Last-modified: 2013-12-23 (月) 20:34:43

 凍てつく凍土。それはエイプリルフールクライシスで地球の気候があれ荒み
 今はまるでかの熊の国の様な肌に拭き荒むベルリン。其処には今度進行予定の連合のパイロットがあった。
 野営地の様な大きなテントの中、ストライクダガー二機とウィンダムが一機ずつ
 何やら大量のやかんとお湯を沸かしながらもがちがちと震えながらその愛機に目をやっていた。
 ふとテントの中へと一人の防寒着に包まった兵士がその中へと入っていく。

「やべーやべー。超さみぃ、マジで此処ベルリン付近?ロシアじゃねぇよな此処?」
「残念ながらベルリンだ。ほれ、さっさとお前も湯運べ。まったく、関節とかにびっしり氷がついちまった。
 さっさととかさねぇと胡椒の原因だ」
「じきに出撃命令が出る。護衛である俺たちがもたついてる暇も無いからな」
「あいあい。まったく、おーおー、まったくカイロがこんなちっとじゃろくに偵察も出来ネェや。
 まったくうちの軍はしけてんなぁ。大体、未だにストライクダガーかよ。さっさとウィンダムなりもっとつえぇ機体増産しろよなぁ」

 肩を竦めながらその機体を眺めている。それは既に二年前の戦役から量産が始まっている連合の元主力機体。
 ビームライフルとビームサーベルが標準装備されている”だけ”と言う利点以外はろくな機体ではなかったが
 軍縮の関係やストライクパックの普及により未だに現役を続けている機体だ。
 パイロットの一人がふと何かを思い出した様に顔を明るくしながらも湯をMSに掛けている。

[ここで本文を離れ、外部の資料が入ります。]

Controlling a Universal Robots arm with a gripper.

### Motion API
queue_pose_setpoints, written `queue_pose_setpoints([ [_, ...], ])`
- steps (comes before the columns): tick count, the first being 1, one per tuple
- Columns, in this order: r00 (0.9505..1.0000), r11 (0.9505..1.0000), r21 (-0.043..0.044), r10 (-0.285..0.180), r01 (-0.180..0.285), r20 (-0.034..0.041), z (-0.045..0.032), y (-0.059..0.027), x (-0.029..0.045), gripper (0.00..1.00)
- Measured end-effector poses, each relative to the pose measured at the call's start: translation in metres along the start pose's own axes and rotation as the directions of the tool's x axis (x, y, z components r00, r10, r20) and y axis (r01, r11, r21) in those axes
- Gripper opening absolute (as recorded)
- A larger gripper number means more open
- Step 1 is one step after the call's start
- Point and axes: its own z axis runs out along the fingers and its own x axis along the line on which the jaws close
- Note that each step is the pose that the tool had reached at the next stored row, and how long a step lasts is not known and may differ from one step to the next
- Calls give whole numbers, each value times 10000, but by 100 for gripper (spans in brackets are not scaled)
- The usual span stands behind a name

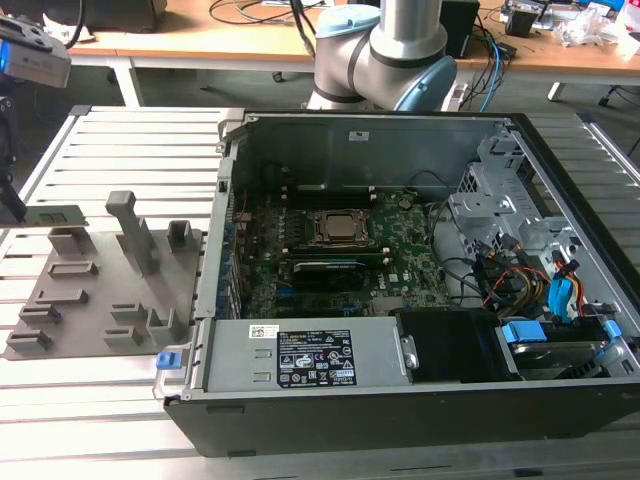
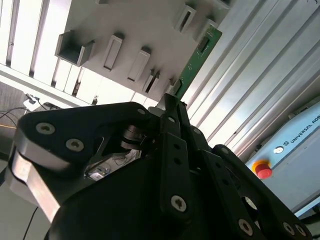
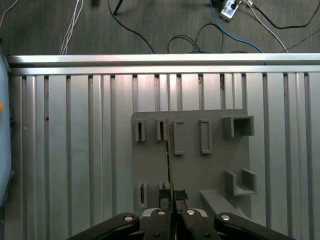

「あーそういやさ。この間よ。鹵獲したザフトのザク乗ったんよ。此処に来る前にさ」
「マジで!? ザクつったらあっちの最新式の量産型だべ!? どうだったのよ」
「ほぉ。それは凄いな。あそこの機体は軒並み能力が高いからなぁ。」
「いやー、すげぇすげぇ。操縦難しいんだけど、何がすげえぇって装甲も滅茶苦茶分厚いし
 エネルギー出力もはんぱねぇのよ。だけどぉ……」

 話し始めたパイロットの顔が一瞬にして曇っていく。
 ゆっくりとストライクダガーを見上げながらも湯を注ぎきったら再び水を入れてストーブへと湯を掛けていく。
 聞いていた二人のパイロット達は肩を竦めながらも少し遅れてその作業と同じ工程を辿っていく。

「だけど?どしたんだ?」
「何か、浮気した様な感じなんだよなぁ。うん。あれを乗った後、ダガー乗った時は気まずかった」
「あーー、何かそれ解るわ。俺もM1乗ったことあるけど、俺もその後そんな感じだったわ」
「やっぱダガーだな。うんうん」
「ああ、武装も貧弱で数そろえて何ぼなんだろうけど、やっぱダガーだよな。地球生まれだし」
「そうそう。別にブルコスって訳じゃねぇけど、地球生まれだからか?コイツも」

 しみじみと感じ入っているダガーのパイロット達。ふと、無線が掛かってくる。如何やら出撃命令の様だ。
 今回は新型MSの運用試験の護衛と言うことらしい。その話を聞いていてダガーLの大型機を想像していたパイロット達。
 それぞれストライクダガーとウィンダムの炉を入れながらも起動しそのテントを去っていく。
 そして、灰色の雲が日の光を遮る中、パイロット達はその姿を目の当たりにする。

「やべーーやべーーーー! 何あれ!? 超でかくね!? ギャグか?」
「やっべ。カッコイ! 何あのでか黒? あんなん来たら圧倒的じゃん!?」
「うわーーーすっげぇ!? あっという間にバグー蒸発させてるぜ? 何か特撮モノが現実になった感じ?」
「やっべぇぇぇぇ。俺連合入って超良かった。マジカッコヨス」
「ああ、マジで良かった。俺あれのためなら後10年は戦えるぜ?」

 パイロット達が歓喜の声でその遣り取りをしている。巨大なMS。
 破壊の名を持つその巨体のなぎ払うビームは街諸共なぎ払っていた。
 若いパイロット達はその事実に気付かない。否、気付く前にその圧倒的な力に酔いしれていた。

「あれやばいっすよね? あーけど、時々外してんな。多分アマダ隊長が乗った方が強いっすよ」
「ん?……ああ、そうかもしれないな。」
「ええ、隊長も時期にああいうフェイスタイプの機体乗れる様になりますよ。白鴎のシローは結構有名になってますからね!」
「ほら、あんましもたついてると俺たちが何しに来たか解らないぞ。右側から特攻してくる奴が来る!」
「へ? り、了解!?」

 アマダ隊長と呼ばれた男は頷きながらも、その光景を憂いを見せながらも見つめていた。
 何処の世界も何処の若者も本質的なことは変わらない。そして、何処の軍もこの様な超兵器を持ちたがる。
 鬱蒼と茂るジャングルでも、寒さで凍て付くこの地でも……そう思いながら真っ白に塗られたウィンダムに駆り
 その戦場へと向かっていくのだった。